There are some extraordinary passages in which Dylan describes his influences. He’s always been surrounded by music and books. Although he was determined to pursue folk music, he liked and absorbed everything: classical music, modern jazz, even a great deal of pop music, including commercial performers like Rick Nelson and the Kingston Trio. He’s always been more focused on the songs, particularly their stories and words, than the artifice used to put them across.

Dylan relates an experience where he woke up in the apartment of friends he was staying with, and explored their vast library, everything from the Greek, Latin, and old English classics to modern times, also history, art, and philosophy. Dylan devoured such things during his hours alone. Although Dylan was apparently a mediocre student back in Hibbing, Minnesota, it’s apparent he had by this time acquired a substantial storehouse of knowledge about many subjects. He made special effort to memorize longer and longer passages of difficult poetry, mostly because he liked it, but also for practice. Dylan thereby demonstrated something I’ve long believed, that being a good student and getting an education does not mean getting top grades in school, but actually learning something.

His tale is suffused with enough back references that it’s not necessary for him to devote a whole chapter, section, or other discrete part to his being born, his family, growing up, school, friends, and the like. He doesn’t try to hide any of it as though he disowned his past, which he manifestly has never done. But most of these details are not important to telling the story that people who are interested in Bob Dylan the self-invented character need to hear about.

Another segment, similar to the bookshelf exploration sequence, is his telling of going regularly to the New York Public Library and reading newspapers from 1855–65 on microfilm in order to absorb the flavor of their language, and to become more familiar firsthand with what the real stories and issues were in those days, which included far more than just states’ rights and slavery. The nation was a powder keg at the time, and the conflict that came was unstoppable, a cancer that the nation had to battle to get rid of. Those times generated a lot of good music that few people today have ever heard.

Dylan seems to have been conscious from an early age of what he wanted to do in life: to be a folk singer, and to make a mark in the world that way. Fame and wealth were not objectives; in fact, he anticipated working in relative obscurity while recording for some minor folk music label, rather than becoming a mainstream artist. He never expected to become as big as his idol Woodie Guthrie.

Suddenly readers are shifted forward in time ten years. Imagine an autobiography by John Lennon, in which he skips covering most of what happened to him between ages twenty and thirty.

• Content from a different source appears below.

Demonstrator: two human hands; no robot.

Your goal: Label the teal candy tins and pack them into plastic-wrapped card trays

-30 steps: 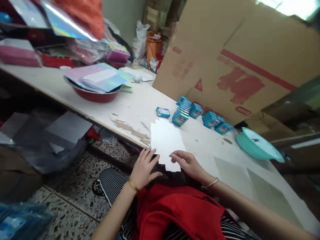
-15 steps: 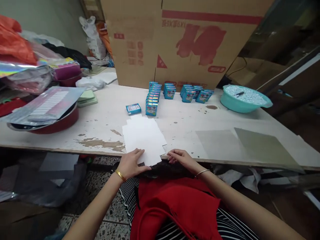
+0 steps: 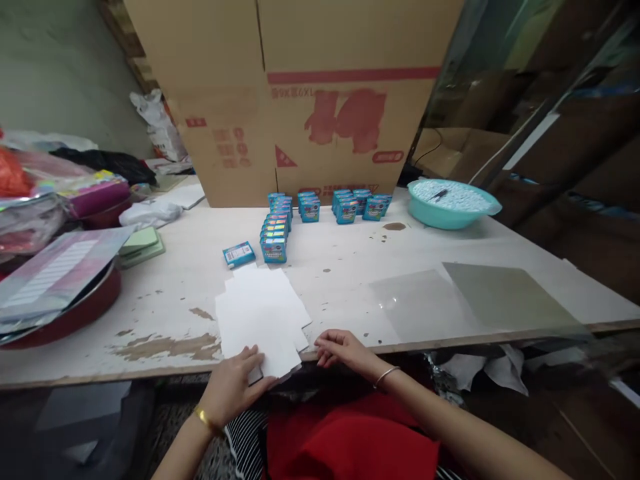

It’s kind of an important period in his life, don’tcha think?

Still, the stories Dylan tells of events that are highlights from his own perspective, particularly of recording sessions for certain key albums, are remarkably cogent and informative.

Finally, readers are time-shifted once again back to the signing of his record deal, to his discovery on the very same day of blues man Robert Johnson by means of an unreleased acetate John Hammond gave him, as Columbia had bought all Johnson’s recordings and intended to release them, and to a scene of Dylan, who had worked hard recently to manufacture himself, feeling a sense of destiny, that something big was about to happen — as indeed it did.

Will there be a Chronicles: Volume 2? I certainly hope so.